To achieve the award, the children spent four days in June completing a range of woodland activities.

The first two days were spent at Fingle Woods where they discovered the wilder parts of the Teign Valley and learned about different habitats where herds of deer roam and the endangered dormouse forages for food.

Through further exploration, they learned how to identify trees and searched a woodland stream for the 'mini-beasts' living there.

The children were encouraged to use all their senses and experienced the taste of the woods by using a camp fire to make scones and eat a Devon cream tea.

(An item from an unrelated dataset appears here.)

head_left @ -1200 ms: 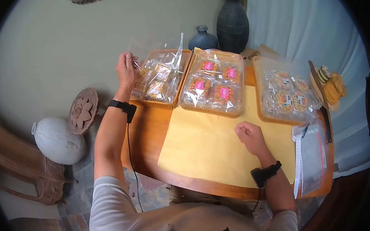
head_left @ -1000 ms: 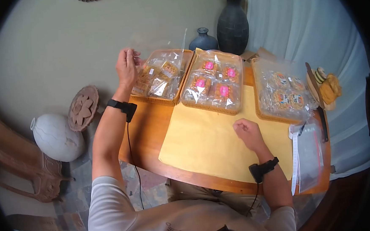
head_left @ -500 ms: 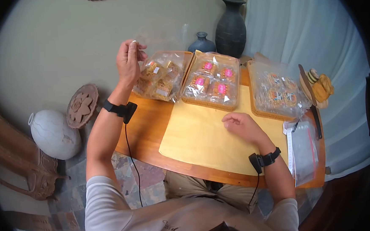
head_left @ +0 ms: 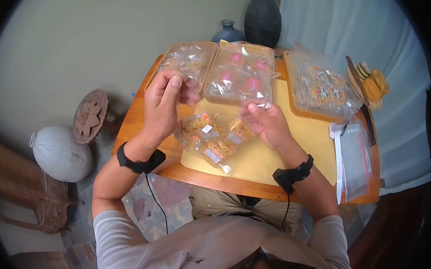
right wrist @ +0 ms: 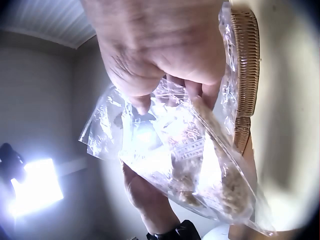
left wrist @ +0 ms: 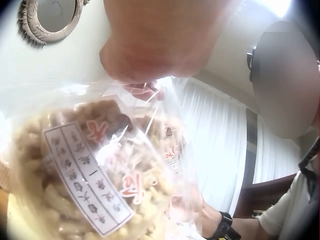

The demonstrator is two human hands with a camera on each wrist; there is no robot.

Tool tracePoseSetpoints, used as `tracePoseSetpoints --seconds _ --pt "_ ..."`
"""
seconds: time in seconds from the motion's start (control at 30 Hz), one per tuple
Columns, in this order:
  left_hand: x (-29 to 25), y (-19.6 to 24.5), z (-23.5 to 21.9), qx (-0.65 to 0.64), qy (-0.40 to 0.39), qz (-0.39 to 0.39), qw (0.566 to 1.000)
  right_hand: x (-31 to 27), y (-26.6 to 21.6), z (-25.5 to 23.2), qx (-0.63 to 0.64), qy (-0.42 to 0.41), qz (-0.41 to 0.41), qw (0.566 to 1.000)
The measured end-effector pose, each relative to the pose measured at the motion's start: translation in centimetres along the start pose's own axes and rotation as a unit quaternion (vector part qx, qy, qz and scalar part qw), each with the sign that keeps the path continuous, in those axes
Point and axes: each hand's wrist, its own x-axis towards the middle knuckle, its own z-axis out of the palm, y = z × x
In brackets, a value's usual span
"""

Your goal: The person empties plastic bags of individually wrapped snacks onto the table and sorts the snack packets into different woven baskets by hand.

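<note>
A clear plastic bag with several snack packs (head_left: 214, 134) hangs over the yellow sheet (head_left: 295, 154). At its upper left the left hand (head_left: 164, 105) pinches the plastic between thumb and fingers. The right hand (head_left: 269, 124) grips the bag's right side. In the left wrist view a pack with a white label (left wrist: 87, 180) hangs below the left hand (left wrist: 165, 40). The right wrist view has the right hand (right wrist: 165, 50) on the crinkled clear bag (right wrist: 190, 160), its fingertips partly behind plastic.
Behind the hands stand a left basket (head_left: 190, 48), a middle basket (head_left: 252, 48) with pink-labelled packs and a right basket (head_left: 305, 114). Flat plastic bags (head_left: 354, 160), a knife (head_left: 368, 125) and a yellow cloth (head_left: 374, 86) lie at the right; dark vases (head_left: 262, 18) stand behind.
The left hand has brought the bag of packs from the left basket toward the person, over the sheet. The right hand has risen and taken hold of its right side.
</note>
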Motion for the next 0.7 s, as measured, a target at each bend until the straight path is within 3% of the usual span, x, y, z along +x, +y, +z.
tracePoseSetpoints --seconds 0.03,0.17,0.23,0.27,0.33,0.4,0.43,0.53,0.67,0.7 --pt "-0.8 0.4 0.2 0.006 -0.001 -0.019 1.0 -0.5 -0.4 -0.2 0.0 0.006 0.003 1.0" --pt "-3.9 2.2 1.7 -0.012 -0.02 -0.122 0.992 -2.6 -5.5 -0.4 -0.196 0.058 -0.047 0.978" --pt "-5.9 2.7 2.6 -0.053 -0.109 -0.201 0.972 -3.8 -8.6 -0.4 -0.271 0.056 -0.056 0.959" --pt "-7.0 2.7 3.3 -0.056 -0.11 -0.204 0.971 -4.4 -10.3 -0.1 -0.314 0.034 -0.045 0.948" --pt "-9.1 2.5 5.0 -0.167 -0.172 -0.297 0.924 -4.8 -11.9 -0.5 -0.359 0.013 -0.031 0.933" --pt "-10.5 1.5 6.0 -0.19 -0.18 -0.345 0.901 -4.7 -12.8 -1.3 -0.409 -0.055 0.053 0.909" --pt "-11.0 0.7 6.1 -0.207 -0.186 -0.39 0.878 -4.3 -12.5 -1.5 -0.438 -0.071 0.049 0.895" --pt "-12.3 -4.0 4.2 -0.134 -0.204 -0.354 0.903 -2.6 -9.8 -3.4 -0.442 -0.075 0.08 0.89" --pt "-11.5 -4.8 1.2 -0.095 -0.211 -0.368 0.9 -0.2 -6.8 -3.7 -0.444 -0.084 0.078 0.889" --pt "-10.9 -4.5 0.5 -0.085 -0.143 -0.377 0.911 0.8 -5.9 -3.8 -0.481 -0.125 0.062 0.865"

Days three and four were spent in the school's environment area, where they studied a more familiar wild area and wrote a conservation plan to improve the natural life around the primary school.

Sitting round another camp fire they made willow charcoal, cooked popcorn and listened to the children's story teller Clive PiG before playing a dormouse game.

A set of verses of haiku poetry were written to share their experiences with friends and families and their final task to earn their certificate found them creating artwork using their home-made charcoal and all sorts of foraged materials including leaves, moss and twigs.

The adventure was brought to a close by making a pizza in the cob oven and sharing it under the cob and timber shelter the children built last year.

Leading the activities for the Woodland Trust, Matt Parkins said: 'The children were really inspired by John Muir and learned about how, through his expeditions around the world, he helped to set up national parks and sowed the seeds for the protection of wild areas such as Dartmoor.'

The Woodland Trust and National Trust are working together at Fingle Woods to restore over 300 hectares of woodlands and protect our natural heritage.

The two trusts encourage free public access and there are miles of tracks to be found at Fingle Woods with a vast range of interesting and exciting habitats to explore.